7.2 „Eigentliche Profiteure“: Linke verweisen gerne auf große Unternehmen, die ein großes Geschäft aus der WM machen. Das ist nicht zu bestreiten, schließlich beauftragen die Gastgeberländer Firmen für die Herrichtung der EM/WM-Stätten und am Nationalismus der Völker lässt sich qua Merchandise-Artikel-Verkauf auch prächtig verdienen. Erklären tut sich die ganze Veranstaltung daraus aber nicht. Schließlich braucht es Volk, das so etwas kaufen will und Staaten, die überhaupt eine derartige Veranstaltung in Auftrag geben. Dementsprechend werden Staaten und Volk dann auch etwas von der EM/WM haben.

8. Als Wettbewerb bietet die EM/WM Fläche für Ideologie:

8.1 ‚Fairness‘ als Ideal: Nicht die ökonomischen und Gewaltmitteln würden entscheiden, sondern die reine sportliche Leistung. Hier habe jeder eine Chance. Das wird als gutes Bild über den Wettbewerb verkauft – ganz ähnlich soll man sich die Konkurrenz auf dem Weltmarkt dann auch denken. Dabei muss man aber unterschlagen, dass sie hier das Gewinnen und Verlieren eben kein Spiel ist, sondern über die materiellen Lebensbedingungen entscheidet. Dabei muss man auch unterschlagen, dass das Abschneiden in der Konkurrenz Grundlage für die nächste Runde ist: Verlierer haben damit schlechtere Karten oder scheiden aus, während die Gewinner der Konkurrenz mehr Mittel akkumuliert haben, um die neue Runde für sich zu entscheiden. Selbst wenn es einfach pur nach Leistung zuginge: Warum soll eigentlich die Versorgung an die Leistung geknüpft sein? Braucht denn jemand weniger, weil er weniger arbeiten kann?

8.2 Sport als Vergleich abstrakter Leistungsfähigkeit: Staaten veranstalten den ideellen Wettbewerb zwischen sich nicht zufällig als Sportveranstaltung.
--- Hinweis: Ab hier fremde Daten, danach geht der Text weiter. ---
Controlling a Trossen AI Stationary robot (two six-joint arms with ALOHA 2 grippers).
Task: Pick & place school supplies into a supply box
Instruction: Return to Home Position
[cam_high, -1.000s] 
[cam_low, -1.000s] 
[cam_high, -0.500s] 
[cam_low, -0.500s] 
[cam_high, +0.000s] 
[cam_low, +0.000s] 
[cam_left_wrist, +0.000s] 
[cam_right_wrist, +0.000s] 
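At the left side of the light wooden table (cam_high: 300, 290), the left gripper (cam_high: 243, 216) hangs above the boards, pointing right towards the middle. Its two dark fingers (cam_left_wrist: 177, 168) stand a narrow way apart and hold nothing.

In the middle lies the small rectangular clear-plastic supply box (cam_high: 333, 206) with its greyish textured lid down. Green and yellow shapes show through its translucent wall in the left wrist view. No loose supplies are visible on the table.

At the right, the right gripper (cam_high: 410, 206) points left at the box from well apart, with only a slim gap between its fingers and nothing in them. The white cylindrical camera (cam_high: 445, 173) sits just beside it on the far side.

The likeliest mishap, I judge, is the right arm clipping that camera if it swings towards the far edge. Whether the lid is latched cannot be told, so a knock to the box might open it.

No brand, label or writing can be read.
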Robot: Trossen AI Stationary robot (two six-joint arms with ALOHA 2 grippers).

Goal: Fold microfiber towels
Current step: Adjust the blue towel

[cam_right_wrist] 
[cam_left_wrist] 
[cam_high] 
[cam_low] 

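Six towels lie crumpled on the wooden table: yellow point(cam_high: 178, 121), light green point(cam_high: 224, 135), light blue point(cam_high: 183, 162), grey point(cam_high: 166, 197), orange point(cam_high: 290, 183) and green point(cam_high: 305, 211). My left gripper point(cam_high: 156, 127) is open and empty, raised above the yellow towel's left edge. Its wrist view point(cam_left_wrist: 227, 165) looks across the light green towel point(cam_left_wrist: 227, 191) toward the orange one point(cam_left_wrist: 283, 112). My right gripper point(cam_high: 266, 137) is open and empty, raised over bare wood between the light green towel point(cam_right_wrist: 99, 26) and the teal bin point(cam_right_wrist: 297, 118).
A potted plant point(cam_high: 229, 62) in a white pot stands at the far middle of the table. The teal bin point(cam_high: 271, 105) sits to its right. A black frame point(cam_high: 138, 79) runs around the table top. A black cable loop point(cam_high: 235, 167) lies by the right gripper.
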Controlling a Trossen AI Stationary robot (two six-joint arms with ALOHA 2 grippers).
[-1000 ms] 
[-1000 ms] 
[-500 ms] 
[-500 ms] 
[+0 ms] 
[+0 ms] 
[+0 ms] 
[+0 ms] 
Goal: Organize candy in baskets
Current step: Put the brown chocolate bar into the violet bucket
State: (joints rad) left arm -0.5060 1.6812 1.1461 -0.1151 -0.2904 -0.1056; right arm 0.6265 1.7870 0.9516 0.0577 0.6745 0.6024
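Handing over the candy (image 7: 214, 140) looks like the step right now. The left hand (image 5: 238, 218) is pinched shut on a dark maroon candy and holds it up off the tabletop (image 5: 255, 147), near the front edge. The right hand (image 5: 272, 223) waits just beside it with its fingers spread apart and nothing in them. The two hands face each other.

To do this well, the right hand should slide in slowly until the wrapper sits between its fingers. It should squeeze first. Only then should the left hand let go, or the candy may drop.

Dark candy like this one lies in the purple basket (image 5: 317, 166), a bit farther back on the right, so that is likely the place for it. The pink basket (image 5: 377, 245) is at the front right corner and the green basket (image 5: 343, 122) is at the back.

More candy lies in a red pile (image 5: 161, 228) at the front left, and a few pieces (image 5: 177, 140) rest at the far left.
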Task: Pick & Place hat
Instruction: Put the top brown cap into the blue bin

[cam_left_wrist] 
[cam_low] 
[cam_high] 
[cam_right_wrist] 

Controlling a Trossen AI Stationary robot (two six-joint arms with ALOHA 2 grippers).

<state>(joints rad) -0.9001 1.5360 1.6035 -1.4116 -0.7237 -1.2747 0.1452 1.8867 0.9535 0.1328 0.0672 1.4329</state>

Hier findet eine unmittelbares körperliches Kräftemessen der Elitesportler der Nation statt, die wiederum Repräsentanten der Nation sind. Sie verkörpern damit die abstrakte Leistungsfähigkeit und die dazu gehörigen Tugenden (durchhalten, Kampfgeist usw.) der Nation. Das hat zum einen die Seite des Angebens gegenüber anderen Nationen: Solche sind wir, aber zum anderen eben das Identifikationsangebot ans eigene Volk: Solche sind wir!